Conference: CVPR 2025
arXiv: 2503.08497
Code: https://github.com/yunncheng/MMRL
Area: Multimodal VLM
Keywords: CLIP transfer learning, multi-modal representation, few-shot learning, prompt learning, generalization preservation

TL;DR

MMRL proposes a shared, modality-agnostic learnable representation space that projects representation tokens into high-level layers of image and text encoders (preserving low-level generalization knowledge). Through a decoupled inference strategy (utilizing representation + class features for base classes, and only class features for novel classes), MMRL achieves an optimal balance between few-shot adaptation and generalization across 15 datasets, establishing a new SOTA in base-to-novel generalization.

Background & Motivation

Pre-trained VLMs such as CLIP possess strong zero-shot capabilities, but they often overfit during few-shot downstream adaptation, leading to degraded generalization performance on novel classes or new datasets. Existing methods fall into two main categories: (1) Prompt Learning (e.g., CoOp, MaPLe) adapts models via learnable prompts, but injecting prompts in shallow layers disrupts the generalization knowledge of CLIP, and text-centric designs introduce modality imbalance; (2) Adapters (e.g., CLIP-Adapter, MMA) adjust features via lightweight modules, but only optimize class token features, making them prone to overfitting when data is scarce. The Key Challenge is: How to adapt to downstream tasks while maintaining the generalization capability of VLMs? MMRL's Key Insight is to introduce an independent, unbiased shared representation space that conducts multi-modal interactions in the deeper layers of the encoder. This allows representation tokens to acquire downstream knowledge while the class tokens retain generalization.

Method

Overall Architecture

Based on a frozen CLIP model, MMRL introduces a shared, learnable representation space \(\mathcal{R}\) (initialized via Gaussian distribution). Through a learnable mapping function \(\mathcal{F}\), the space tokens \(R \in \mathbb{R}^{K \times d_r}\) are projected into visual representation tokens \(R^v\) and textual representation tokens \(R^t\). Starting from the \(J\)-th layer, these tokens are inserted into the Transformer layers of the image and text encoders, participating in attention computation alongside original tokens. The entire CLIP model remains frozen; only \(\mathcal{R}\), \(\mathcal{F}\), and the projection layers of the representation tokens are trained.

Key Designs

  1. Shared Modality-Agnostic Representation Space:

    • Function: Establishes a bridge unbiased toward either modality, facilitating balanced multi-modal interactions.
    • Mechanism: The shared space \(\mathcal{R}\) is initialized using a Gaussian distribution, and independent linear mappings \(\mathcal{F}_i^v\) and \(\mathcal{F}_i^t\) are used to generate visual and text representation tokens for each layer, respectively.

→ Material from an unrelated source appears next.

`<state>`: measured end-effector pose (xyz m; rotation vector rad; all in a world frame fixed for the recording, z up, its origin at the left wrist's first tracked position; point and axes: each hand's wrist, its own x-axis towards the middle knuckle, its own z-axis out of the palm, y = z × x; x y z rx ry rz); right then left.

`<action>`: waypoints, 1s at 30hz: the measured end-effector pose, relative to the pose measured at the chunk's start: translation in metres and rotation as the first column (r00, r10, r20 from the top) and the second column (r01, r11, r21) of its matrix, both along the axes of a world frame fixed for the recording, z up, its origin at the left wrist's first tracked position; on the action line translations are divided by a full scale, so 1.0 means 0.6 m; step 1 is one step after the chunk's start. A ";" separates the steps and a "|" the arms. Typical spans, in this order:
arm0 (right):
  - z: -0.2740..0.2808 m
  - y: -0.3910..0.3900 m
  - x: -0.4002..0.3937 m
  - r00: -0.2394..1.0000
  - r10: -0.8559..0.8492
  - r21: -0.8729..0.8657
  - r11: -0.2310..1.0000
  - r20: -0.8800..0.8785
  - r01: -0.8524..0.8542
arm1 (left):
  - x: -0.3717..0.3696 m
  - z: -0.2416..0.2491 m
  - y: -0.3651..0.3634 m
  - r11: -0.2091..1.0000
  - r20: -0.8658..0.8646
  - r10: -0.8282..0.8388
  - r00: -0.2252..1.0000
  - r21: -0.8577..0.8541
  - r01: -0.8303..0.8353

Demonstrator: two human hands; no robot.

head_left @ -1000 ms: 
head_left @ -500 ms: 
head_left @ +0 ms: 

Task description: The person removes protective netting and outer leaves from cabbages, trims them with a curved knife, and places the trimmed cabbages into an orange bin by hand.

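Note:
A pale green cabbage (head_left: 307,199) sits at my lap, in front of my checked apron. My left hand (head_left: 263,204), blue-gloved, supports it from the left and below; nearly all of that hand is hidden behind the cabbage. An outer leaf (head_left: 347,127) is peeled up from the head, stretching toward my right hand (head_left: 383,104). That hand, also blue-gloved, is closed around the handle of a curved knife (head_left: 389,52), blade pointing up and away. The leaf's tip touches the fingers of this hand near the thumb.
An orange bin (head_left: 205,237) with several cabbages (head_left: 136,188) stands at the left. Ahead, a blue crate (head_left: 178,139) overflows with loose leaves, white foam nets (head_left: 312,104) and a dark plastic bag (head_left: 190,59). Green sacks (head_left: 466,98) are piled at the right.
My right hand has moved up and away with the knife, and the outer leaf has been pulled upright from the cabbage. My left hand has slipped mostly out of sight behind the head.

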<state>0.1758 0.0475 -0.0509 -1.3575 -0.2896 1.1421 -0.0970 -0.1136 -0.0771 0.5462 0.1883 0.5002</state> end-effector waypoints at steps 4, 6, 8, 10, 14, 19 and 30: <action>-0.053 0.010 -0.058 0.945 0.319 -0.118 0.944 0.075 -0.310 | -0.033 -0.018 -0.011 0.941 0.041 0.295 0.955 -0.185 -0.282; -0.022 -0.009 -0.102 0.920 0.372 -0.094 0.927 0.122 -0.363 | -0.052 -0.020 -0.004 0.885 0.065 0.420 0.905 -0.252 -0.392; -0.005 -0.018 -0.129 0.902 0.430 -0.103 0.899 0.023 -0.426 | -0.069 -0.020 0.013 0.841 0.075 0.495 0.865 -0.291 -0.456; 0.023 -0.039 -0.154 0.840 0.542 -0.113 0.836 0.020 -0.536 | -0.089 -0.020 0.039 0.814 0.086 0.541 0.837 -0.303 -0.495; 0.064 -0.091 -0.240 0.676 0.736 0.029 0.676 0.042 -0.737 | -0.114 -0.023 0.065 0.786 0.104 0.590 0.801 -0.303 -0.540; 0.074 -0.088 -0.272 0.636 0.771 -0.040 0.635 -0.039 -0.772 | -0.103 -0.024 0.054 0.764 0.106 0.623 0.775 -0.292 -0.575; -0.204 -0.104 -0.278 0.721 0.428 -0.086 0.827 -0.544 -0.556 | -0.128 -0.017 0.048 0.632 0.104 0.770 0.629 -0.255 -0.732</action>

Crucially, independent mapping per layer is employed—the representation tokens at different layers are generated by distinct mapping functions to adapt to layer-specific feature distributions.
    • Design Motivation: Methods like MaPLe map visual prompts from textual prompts, which is inherently text-centric and ignores the independence of the visual modality. The design of a shared space allows both modalities to start from the same origin, achieving truly "unbiased" multi-modal learning.
  2. High-Level Injection Strategy:

    • Function: Protects the generalization knowledge in the lower layers of CLIP from disruption.
    • Mechanism: Representation tokens are injected only starting at the \(J\)-th layer and onwards. For the image encoder, the layers before the \(J\)-th layer process \([c_{i-1}, E_{i-1}]\) as usual, while subsequent layers process \([c_{i-1}, R_{i-1}^v, E_{i-1}]\). However, the outputs of the representation tokens in the intermediate layers are discarded (and only retained in the final layer \(L\)). In the text encoder, \(R^t\) is inserted before the text tokens, and the attention mask is adjusted to accommodate the increased sequence length.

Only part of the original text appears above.